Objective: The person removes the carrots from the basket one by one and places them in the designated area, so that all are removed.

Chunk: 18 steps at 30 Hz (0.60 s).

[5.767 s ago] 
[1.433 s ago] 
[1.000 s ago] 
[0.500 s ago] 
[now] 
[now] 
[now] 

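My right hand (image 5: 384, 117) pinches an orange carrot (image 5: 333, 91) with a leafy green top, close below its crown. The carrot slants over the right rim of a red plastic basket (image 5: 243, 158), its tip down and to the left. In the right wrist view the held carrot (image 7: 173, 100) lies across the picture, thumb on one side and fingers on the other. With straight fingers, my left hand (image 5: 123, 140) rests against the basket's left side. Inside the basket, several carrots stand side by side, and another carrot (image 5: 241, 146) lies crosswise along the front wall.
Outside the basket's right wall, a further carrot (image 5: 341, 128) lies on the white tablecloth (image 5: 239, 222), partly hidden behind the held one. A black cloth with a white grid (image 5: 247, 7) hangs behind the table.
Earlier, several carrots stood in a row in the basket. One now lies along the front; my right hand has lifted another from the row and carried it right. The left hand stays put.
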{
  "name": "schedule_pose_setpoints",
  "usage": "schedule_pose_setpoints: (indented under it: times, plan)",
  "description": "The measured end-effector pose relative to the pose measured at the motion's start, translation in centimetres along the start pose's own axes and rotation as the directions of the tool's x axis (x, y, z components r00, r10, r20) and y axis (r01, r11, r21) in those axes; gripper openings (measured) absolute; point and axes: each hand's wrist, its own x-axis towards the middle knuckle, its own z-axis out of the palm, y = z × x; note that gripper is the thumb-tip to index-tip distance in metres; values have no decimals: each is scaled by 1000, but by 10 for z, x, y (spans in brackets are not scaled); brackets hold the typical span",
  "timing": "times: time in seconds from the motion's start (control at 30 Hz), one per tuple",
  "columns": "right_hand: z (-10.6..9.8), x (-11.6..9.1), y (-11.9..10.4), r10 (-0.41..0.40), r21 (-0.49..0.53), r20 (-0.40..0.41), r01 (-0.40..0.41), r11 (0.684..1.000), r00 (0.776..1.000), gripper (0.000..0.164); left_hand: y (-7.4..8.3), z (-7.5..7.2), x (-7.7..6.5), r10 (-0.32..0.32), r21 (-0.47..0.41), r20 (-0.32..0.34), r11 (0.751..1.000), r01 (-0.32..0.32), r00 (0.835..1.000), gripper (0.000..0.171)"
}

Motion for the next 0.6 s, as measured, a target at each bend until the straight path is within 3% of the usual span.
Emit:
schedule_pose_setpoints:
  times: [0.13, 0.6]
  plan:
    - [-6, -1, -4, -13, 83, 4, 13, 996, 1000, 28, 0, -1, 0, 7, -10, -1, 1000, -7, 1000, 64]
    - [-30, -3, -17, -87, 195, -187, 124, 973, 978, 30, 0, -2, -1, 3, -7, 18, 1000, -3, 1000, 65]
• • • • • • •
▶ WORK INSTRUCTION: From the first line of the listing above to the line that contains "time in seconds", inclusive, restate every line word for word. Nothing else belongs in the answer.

▶ OUTPUT OF THE EXERCISE:
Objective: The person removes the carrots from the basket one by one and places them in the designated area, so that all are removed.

Chunk: 18 steps at 30 Hz (0.60 s).

[5.767 s ago] 
[1.433 s ago] 
[1.000 s ago] 
[0.500 s ago] 
[now] 
[now] 
[now] 

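My right hand (image 5: 384, 117) pinches an orange carrot (image 5: 333, 91) with a leafy green top, close below its crown. The carrot slants over the right rim of a red plastic basket (image 5: 243, 158), its tip down and to the left. In the right wrist view the held carrot (image 7: 173, 100) lies across the picture, thumb on one side and fingers on the other. With straight fingers, my left hand (image 5: 123, 140) rests against the basket's left side. Inside the basket, several carrots stand side by side, and another carrot (image 5: 241, 146) lies crosswise along the front wall.
Outside the basket's right wall, a further carrot (image 5: 341, 128) lies on the white tablecloth (image 5: 239, 222), partly hidden behind the held one. A black cloth with a white grid (image 5: 247, 7) hangs behind the table.
Earlier, several carrots stood in a row in the basket. One now lies along the front; my right hand has lifted another from the row and carried it right. The left hand stays put.
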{
  "name": "schedule_pose_setpoints",
  "usage": "schedule_pose_setpoints: (indented under it: times, plan)",
  "description": "The measured end-effector pose relative to the pose measured at the motion's start, translation in centimetres along the start pose's own axes and rotation as the directions of the tool's x axis (x, y, z components r00, r10, r20) and y axis (r01, r11, r21) in those axes; gripper openings (measured) absolute; point and axes: each hand's wrist, its own x-axis towards the middle knuckle, its own z-axis out of the palm, y = z × x; note that gripper is the thumb-tip to index-tip distance in metres; values have no decimals: each is scaled by 1000, but by 10 for z, x, y (spans in brackets are not scaled); brackets hold the typical span",
  "timing": "times: time in seconds from the motion's start (control at 30 Hz), one per tuple",

No more output will be produced for this exercise.